The recent Cacuaco protest came after more than a year of anti-government demonstrations throughout the country, says the World Movement for Democracy:
On March 7, 2011, a small group of Angolans held a symbolic demonstration in Luanda’s Independence Square. While all 17 protestors were arrested that day, youth activists have continued to organize protests against widespread unemployment, corruption, and poverty, for which they have suffered assaults, threats, arrests, and criminal convictions. Although Angola is Africa’s second most oil-rich nation, only a small percentage of the oil revenue reaches the general population. The Economist has described Angola as a country with one of the world’s highest levels of economic inequality.
According to Human Rights Watch, Angola’s “2010 constitution guarantees freedom of assembly and peaceful demonstration, and Angolan laws explicitly allow public demonstrations without government authorization. However, since 2009 the government has banned or obstructed a number of anti-government demonstrations, and the police have prevented the majority of peaceful demonstrations from taking place.”
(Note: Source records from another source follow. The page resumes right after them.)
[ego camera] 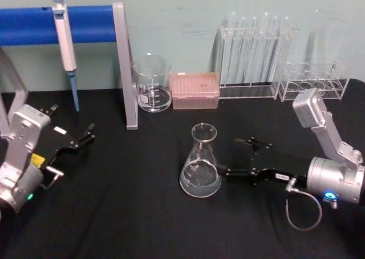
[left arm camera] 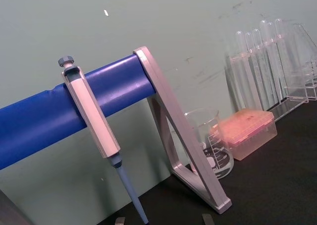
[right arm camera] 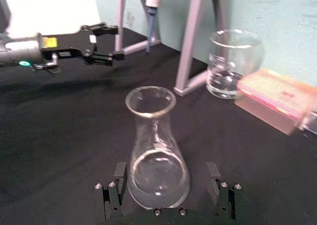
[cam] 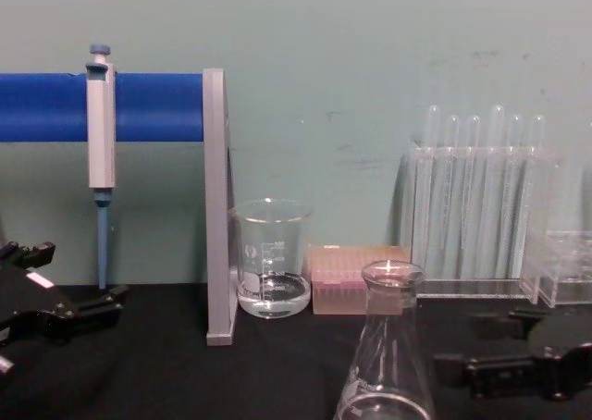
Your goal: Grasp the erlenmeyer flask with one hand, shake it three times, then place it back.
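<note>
One erlenmeyer flask [ego camera: 201,165] stands upright mid-worktop [ego camera: 125,213] in the head view, right claw [ego camera: 231,156] spread around its base; the left claw [ego camera: 85,136] idles far left, apparently parted. Right wrist view: fingers [right arm camera: 111,193] flank the wide bottom without touching. Thin, slick, breakable glass with little liquid; the narrower neck [cam: 388,318] in the chest view looks the safer hold.

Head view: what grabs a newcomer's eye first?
The erlenmeyer flask stands upright mid-table on the black cloth, with the right claw open around its base, fingers either side. Behind, a pipette hangs from the blue bar at back left. The left claw rests open at the left.
</note>
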Motion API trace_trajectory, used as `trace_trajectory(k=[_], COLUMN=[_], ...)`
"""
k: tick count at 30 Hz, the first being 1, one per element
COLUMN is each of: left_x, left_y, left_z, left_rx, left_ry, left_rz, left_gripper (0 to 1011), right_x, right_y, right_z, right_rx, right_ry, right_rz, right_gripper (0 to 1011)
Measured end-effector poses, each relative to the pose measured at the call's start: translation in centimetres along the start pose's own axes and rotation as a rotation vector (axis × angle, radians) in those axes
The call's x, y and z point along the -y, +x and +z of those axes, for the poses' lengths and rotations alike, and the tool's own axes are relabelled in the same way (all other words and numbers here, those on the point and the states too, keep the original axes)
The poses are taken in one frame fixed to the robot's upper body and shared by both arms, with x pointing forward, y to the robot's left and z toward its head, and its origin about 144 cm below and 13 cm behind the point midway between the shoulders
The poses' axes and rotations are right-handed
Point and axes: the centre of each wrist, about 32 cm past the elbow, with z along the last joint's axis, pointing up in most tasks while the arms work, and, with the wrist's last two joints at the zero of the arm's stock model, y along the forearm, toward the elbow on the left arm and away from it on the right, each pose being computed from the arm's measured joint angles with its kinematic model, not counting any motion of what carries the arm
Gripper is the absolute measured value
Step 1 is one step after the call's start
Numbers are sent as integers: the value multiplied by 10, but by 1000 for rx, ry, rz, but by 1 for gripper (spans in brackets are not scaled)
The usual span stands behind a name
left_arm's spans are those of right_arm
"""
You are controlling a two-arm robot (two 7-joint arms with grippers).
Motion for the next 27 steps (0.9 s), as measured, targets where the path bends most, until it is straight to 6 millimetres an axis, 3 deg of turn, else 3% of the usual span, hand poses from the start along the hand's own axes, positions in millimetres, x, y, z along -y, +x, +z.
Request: trace_trajectory(k=[9, 27], left_x=[0, 0], left_y=[0, 0], left_z=[0, 0], left_rx=[0, 0], left_ry=[0, 0], left_rz=[0, 0], left_gripper=[1001, 1001], right_x=[7, -12], right_y=[5, 0], right_z=[5, 14], right_rx=[11, 90], right_ry=[5, 220], right_rz=[-98, -397], right_gripper=[1003, 1003])
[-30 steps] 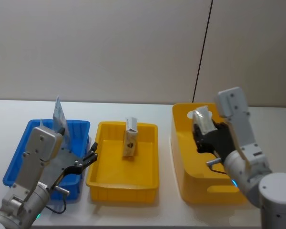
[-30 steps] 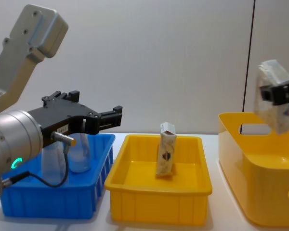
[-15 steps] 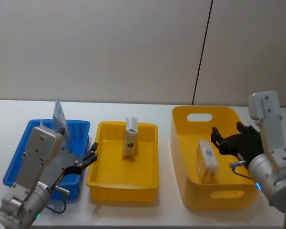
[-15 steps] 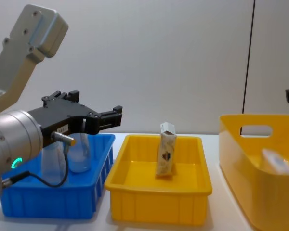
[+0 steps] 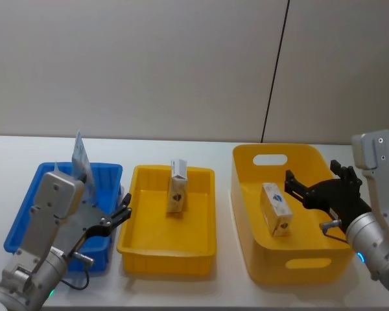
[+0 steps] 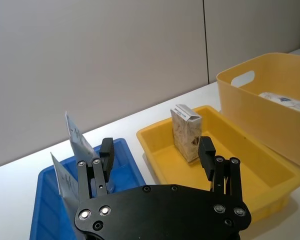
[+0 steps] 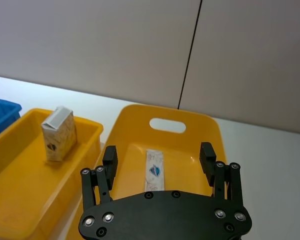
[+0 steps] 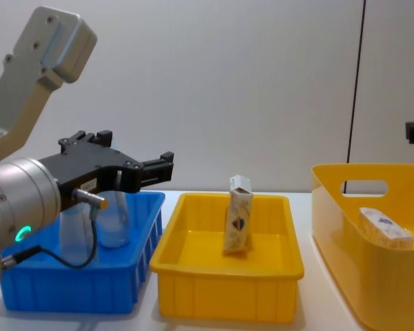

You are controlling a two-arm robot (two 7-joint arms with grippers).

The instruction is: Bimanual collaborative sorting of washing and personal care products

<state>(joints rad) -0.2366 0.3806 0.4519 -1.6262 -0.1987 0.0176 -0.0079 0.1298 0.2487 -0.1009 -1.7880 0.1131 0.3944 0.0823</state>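
Note:
A beige carton (image 5: 177,186) with a dark emblem stands upright in the middle yellow tray (image 5: 142,246). Pale squeeze tubes (image 5: 81,157) stand in the blue tray (image 5: 23,220). Another white carton (image 5: 275,208) lies tilted inside the deep yellow bin (image 5: 298,267). My right gripper (image 5: 309,178) hangs open above the bin's right side, apart from that carton (image 7: 154,170). My left gripper (image 5: 125,206) stands open between the blue and yellow trays, holding nothing. In the left wrist view its fingers (image 6: 106,150) frame the tubes (image 6: 74,137) and the upright carton (image 6: 186,132).
The three containers sit in a row on a white table (image 5: 181,146), close to a grey wall. A dark cable (image 5: 275,65) runs down the wall behind the bin. Bare table lies behind and in front of the trays.
My right gripper let go of the white carton, which dropped into the yellow bin and tipped over. The gripper opened and drew back to the right. The left arm stayed still.

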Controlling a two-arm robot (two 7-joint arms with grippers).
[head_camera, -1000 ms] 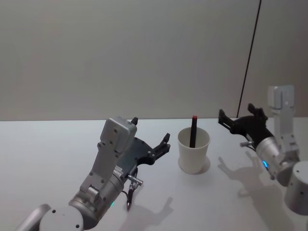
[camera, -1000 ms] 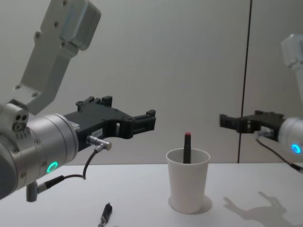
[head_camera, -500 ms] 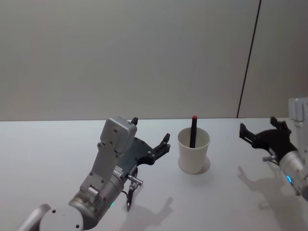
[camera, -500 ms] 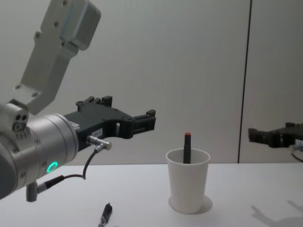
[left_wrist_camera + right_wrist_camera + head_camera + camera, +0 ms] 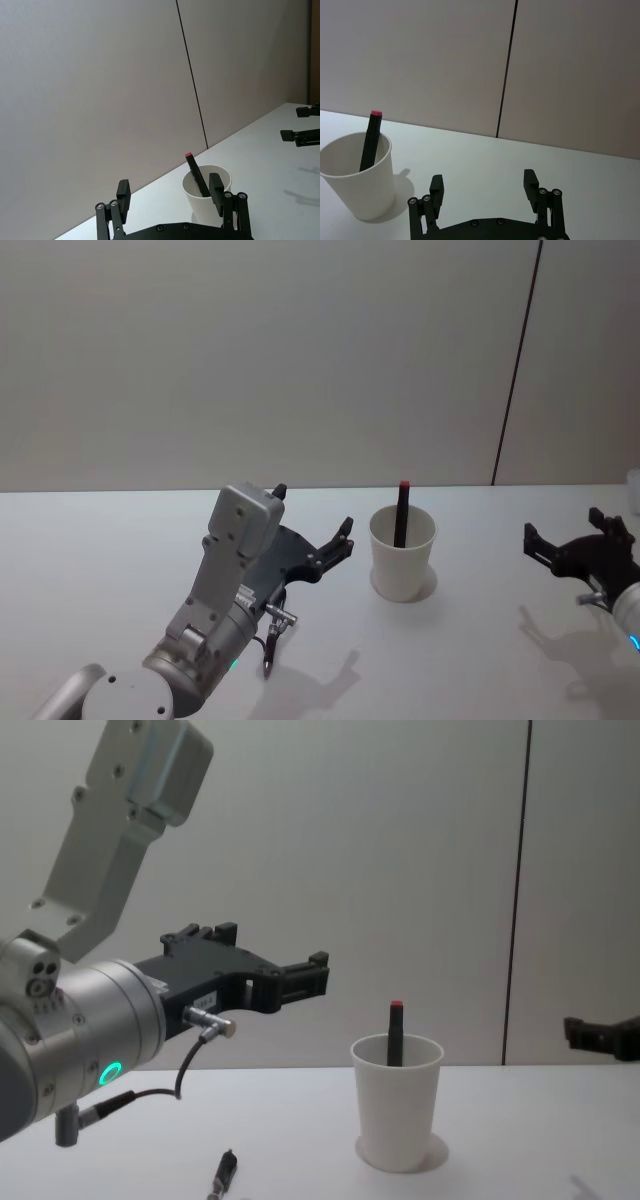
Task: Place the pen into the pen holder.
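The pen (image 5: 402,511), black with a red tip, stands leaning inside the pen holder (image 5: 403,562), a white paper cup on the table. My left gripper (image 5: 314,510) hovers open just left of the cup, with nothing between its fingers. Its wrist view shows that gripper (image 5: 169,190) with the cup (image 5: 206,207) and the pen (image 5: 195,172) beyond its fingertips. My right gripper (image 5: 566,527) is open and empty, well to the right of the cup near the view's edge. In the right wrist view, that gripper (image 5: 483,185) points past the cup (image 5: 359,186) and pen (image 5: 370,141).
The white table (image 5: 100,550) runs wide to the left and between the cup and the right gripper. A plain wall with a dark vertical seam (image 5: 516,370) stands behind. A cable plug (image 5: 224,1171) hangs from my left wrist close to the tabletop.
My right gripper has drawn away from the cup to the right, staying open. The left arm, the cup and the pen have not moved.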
The members of the Steering Committee, along with thousands of other World Movement participants around the world, are deeply concerned about the Angolan government’s long history of using unnecessary force against peaceful anti-government protestors, and the government’s reported arrangements of counter-demonstrations at state expense to build and maintain support for President José Eduardo dos Santos, who has remained in power since 1979.
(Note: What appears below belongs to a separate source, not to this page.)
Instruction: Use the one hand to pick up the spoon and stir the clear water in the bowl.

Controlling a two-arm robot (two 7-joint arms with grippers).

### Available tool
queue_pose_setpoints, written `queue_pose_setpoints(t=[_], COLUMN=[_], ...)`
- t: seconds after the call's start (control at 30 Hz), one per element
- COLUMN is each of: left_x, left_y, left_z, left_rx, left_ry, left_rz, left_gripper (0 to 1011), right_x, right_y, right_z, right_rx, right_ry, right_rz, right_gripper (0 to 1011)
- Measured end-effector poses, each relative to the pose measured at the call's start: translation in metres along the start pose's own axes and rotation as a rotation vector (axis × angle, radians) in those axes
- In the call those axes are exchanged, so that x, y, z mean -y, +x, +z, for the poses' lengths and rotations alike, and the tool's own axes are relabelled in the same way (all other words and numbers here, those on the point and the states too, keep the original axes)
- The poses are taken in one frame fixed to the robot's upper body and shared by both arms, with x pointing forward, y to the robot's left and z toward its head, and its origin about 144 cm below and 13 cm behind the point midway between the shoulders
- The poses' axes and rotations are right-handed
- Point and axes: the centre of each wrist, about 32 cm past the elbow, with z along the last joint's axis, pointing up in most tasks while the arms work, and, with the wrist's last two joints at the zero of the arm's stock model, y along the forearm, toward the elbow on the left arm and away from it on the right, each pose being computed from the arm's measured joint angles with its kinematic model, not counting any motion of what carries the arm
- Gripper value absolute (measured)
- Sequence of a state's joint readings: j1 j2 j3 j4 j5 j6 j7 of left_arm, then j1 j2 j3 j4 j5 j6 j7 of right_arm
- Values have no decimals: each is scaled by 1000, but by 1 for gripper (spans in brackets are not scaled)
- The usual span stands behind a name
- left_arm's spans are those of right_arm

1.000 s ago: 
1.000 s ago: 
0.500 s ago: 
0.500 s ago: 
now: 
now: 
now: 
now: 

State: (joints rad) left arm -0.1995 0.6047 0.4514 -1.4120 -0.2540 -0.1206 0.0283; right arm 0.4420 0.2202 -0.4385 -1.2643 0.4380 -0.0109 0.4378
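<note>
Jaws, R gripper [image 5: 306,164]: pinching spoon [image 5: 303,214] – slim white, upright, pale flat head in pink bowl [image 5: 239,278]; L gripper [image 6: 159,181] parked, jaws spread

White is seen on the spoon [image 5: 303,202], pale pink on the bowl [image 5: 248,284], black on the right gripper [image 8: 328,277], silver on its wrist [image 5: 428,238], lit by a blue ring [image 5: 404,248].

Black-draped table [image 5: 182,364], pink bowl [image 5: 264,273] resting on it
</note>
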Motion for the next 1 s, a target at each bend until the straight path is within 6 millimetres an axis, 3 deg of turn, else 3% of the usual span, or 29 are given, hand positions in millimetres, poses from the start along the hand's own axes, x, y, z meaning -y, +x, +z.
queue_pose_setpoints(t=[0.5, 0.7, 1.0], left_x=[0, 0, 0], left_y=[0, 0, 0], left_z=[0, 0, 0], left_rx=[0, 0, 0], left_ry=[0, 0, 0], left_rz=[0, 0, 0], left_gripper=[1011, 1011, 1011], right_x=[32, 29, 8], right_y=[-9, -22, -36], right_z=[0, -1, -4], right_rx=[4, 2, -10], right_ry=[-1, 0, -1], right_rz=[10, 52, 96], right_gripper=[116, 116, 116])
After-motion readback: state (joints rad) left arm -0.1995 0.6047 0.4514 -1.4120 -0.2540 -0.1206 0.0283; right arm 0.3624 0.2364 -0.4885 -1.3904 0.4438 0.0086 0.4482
With this statement, therefore, we express our solidarity with the courageous World Movement participants and others in Angola who have joined together to express their demand for an end to repression of peaceful civil society association and assembly in that country. We call on the Angolan government to respect the provisions in the country’s own Constitution intended to protect those rights, and to adhere to the principles articulated in the World Movement’s Defending Civil Society report: The right to freedom of association; the right to operate free from unwarranted state interference; the right to free expression; the right to communication and cooperation; the right to seek and secure resources; and the state’s duty to protect civil society rights.